What to do:
In your copy of the listing below, reproduce each word exactly and include no pictures.

Stored data:
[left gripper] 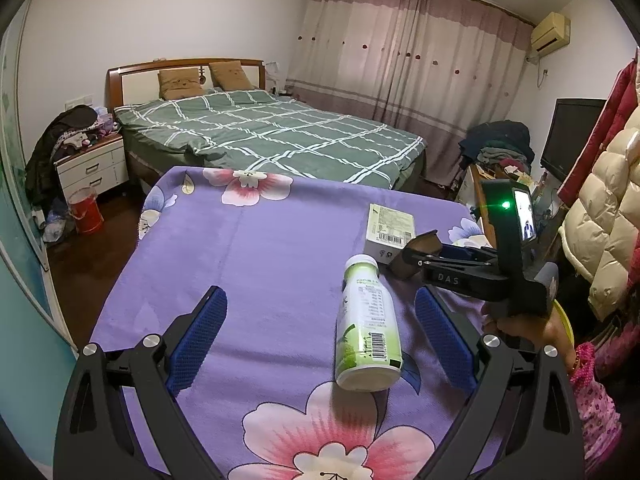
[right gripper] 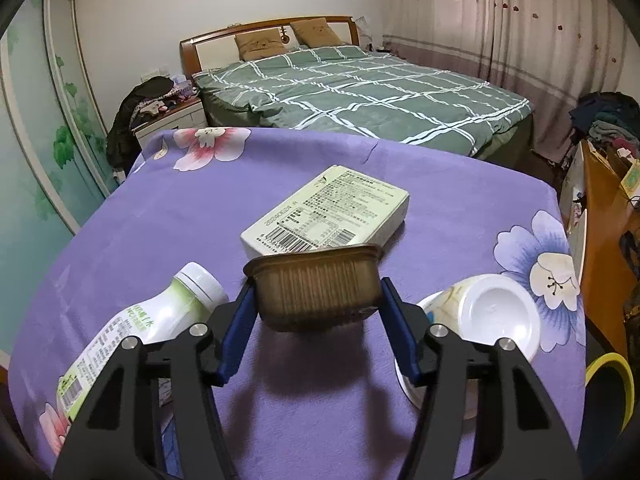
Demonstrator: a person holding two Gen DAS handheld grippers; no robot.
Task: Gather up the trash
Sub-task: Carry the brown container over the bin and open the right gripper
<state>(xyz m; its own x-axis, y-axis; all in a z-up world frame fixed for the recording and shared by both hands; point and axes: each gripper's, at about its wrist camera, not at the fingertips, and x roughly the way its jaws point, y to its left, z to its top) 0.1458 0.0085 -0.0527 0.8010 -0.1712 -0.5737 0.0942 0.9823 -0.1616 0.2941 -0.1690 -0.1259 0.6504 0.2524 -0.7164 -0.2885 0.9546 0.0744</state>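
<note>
1. The right gripper [right gripper: 316, 300] is clenched on a brown ribbed plastic tray [right gripper: 316, 288], blue pads pressed to its two short ends; the tray is tilted on edge, off the purple floral cloth [right gripper: 160, 220]
2. The left gripper [left gripper: 320, 332] is spread wide, nothing between its blue mesh-textured pads; a white-and-green plastic bottle [left gripper: 366, 324] lies on its side inside the gap, nearer the right-hand pad, cap pointing away
3. Only the right wrist view shows the white paper cup [right gripper: 492, 312] tipped over, just right of its jaws, base facing the camera
4. A flat pale cardboard box [right gripper: 328, 212] with barcode lies just beyond the tray
5. The left view alone shows the right gripper from the side, tray pinched near the box
</note>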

Written reply:
[left gripper] 
[right gripper] 
Demonstrator: a person holding two Gen DAS handheld grippers; no robot.
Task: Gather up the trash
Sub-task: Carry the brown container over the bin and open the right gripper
<state>(xyz m; its own x-axis, y-axis; all in a z-up world frame fixed for the recording and shared by both hands; point and axes: each gripper's, at about its wrist camera, not at the fingertips, and x roughly the way its jaws point, y to its left, z to its top) 0.1458 0.0085 -0.0527 0.8010 -0.1712 -0.5737 0.0942 0.9823 -0.1616 0.2941 -0.1690 -0.1259 0.6504 0.2524 -0.7164 -0.2885 0.9546 0.0744</state>
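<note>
1. The right gripper [right gripper: 316, 300] is clenched on a brown ribbed plastic tray [right gripper: 316, 288], blue pads pressed to its two short ends; the tray is tilted on edge, off the purple floral cloth [right gripper: 160, 220]
2. The left gripper [left gripper: 320, 332] is spread wide, nothing between its blue mesh-textured pads; a white-and-green plastic bottle [left gripper: 366, 324] lies on its side inside the gap, nearer the right-hand pad, cap pointing away
3. Only the right wrist view shows the white paper cup [right gripper: 492, 312] tipped over, just right of its jaws, base facing the camera
4. A flat pale cardboard box [right gripper: 328, 212] with barcode lies just beyond the tray
5. The left view alone shows the right gripper from the side, tray pinched near the box
</note>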

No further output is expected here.